Live Review: The Decemberists @ Leeds Academy

They were meant for the stage…

Image result for the decemberists

Allow me to take you on a journey dear reader through my list of complaints about live music. Overcrowded venues serving overpriced piss while beer-soaked neanderthals push to the front like they’re in the video for Bittersweet Symphony. Bad sound and worse toilets. That one tall guy who follows me around the country in order to stand his tall ass directly in front of me at every gig I attend. Sometimes he wears a hat. Sometimes he has dreadlocks. All times he is tall. Is he Slender Man? It’s impossible to say.

But.

Oh! What providence, what divine intelligence, that I should find myself sat down with a good view, great music and giant goddamn inflatable whale. Ladies and gentlemen… The Decemberists.

Hailing from Portland, Oregon, The Decemberists are John Moen, Nate Query, Jenny Conlee, Chris Funk and frontman Colin Meloy. I am Rob Johnson, slightly fat man from Doncaster, Yorkshire. Let me explain to you how our histories interweave.

In the long, hot summer of 2016 I stumbled across Castaways and Cutouts, the band’s incredible debut album, and I was instantly smitten. Like REM crossed with Bright Eyes with a bit of Weezer thrown in, The Decemberists are so far up my street that they are in charge of the neighbourhood watch and  have organised some killer block parties.

To see them live then was as thrilling as it was overdue. Despite the fact that I could pick a whole new playlist of songs they didn’t play, the ones they did were a microcosm of the band itself, eclectic, nerdy, dripping in heartbreak. Hold me.

Don’t Carry It All kicks things off before Billy Liar and particularly Sucker’s Prayer has a room full of people in thrall. Colin Meloy is an engaging band leader who makes a gig in a massive, soulless drinking den feel more like an intimate set in somebody’s drawing room.

Make You Better is simply a gorgeous song and the band deliver it beautifully here. Fan favourites The Sporting Life and The Crane Wife 1 & 2 go down an absolute storm as Meloy banters with the crowd in between songs. You know when you just want to be friends with someone? That. If you’re reading this Colin, let’s be friends!

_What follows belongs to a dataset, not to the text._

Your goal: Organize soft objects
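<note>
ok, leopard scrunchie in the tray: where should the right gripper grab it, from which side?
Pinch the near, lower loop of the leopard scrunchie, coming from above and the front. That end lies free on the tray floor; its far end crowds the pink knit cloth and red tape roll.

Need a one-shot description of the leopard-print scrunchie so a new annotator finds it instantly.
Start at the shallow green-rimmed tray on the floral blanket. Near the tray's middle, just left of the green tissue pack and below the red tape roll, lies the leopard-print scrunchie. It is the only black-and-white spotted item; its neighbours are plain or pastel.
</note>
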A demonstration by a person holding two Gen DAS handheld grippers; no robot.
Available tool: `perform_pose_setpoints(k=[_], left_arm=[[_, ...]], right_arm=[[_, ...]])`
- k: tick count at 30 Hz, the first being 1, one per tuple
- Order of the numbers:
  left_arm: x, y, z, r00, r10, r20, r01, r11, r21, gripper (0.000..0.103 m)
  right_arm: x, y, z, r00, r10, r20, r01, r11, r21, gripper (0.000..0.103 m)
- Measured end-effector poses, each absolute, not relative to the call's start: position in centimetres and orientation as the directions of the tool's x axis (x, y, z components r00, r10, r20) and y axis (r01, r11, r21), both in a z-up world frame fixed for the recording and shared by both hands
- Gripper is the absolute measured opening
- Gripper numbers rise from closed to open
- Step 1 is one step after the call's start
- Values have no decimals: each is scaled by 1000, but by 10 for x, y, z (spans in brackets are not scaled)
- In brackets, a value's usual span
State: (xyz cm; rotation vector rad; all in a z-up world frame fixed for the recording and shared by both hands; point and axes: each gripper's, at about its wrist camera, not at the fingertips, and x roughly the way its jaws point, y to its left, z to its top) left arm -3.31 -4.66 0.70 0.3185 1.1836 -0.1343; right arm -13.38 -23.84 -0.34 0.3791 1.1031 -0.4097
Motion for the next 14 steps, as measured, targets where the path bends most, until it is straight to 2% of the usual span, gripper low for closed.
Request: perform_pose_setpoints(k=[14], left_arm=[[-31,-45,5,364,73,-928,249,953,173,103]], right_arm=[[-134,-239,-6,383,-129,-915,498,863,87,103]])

The live debut of Tripping Along seems like the only real misstep of the evening, simply because it is one of the few forgettable songs in The Decemberists’ oeuvre but from there the show really comes to life. Severed bleeds into We All Die Young and an incendiary Rake’s Song. It is at this point that you realise it is impossible for Meloy and Co. to pick a setlist to satisfy everyone. These songs mean too much to too many and they just have too many great songs dammit. O Valenica! and Once in my Life close out the first part of the set, the latter with a cheeky cover of the Smiths Please Please Please Let Me Get What I Want thrown in for good measure.

Indulge me for a second. I have a theory. Whenever a band comes back onstage for an encore they always, always play a song that nobody in the audience particularly cares for. Here it is Rusalka, Rusalka/Wild Rushes. A song that is hauntingly lovely when sat in a dark room crying into a tube of Pringles, but has no place in a Decemberists live set.

The band close up with Ben Franklin’s Song, a song that I confess I had never actually heard before but that is now probably my favourite song ever, and then, of course, to The Mariner’s Revenge Song.

A whale of a time…

It is at this point in the evening that the gig ceases to be just a gig and becomes a performance. It is theatrical. It is audacious. It is a giant inflatable whale. Everyone should see The Mariner’s Revenge Song live before they die. It is that simple. I could try and do it justice with my stupid words but that would be to fall woefully short. Also, this article is already very long and I am tired.

And so, just like that, to rapturous applause, The Decemberists leave us. As we run shrieking into the autumnal West Yorkshire night, one thing is achingly clear. People love this band. Like love. LOVE. And for one night at Leeds Academy, it truly feels like The Decemberists love us right back.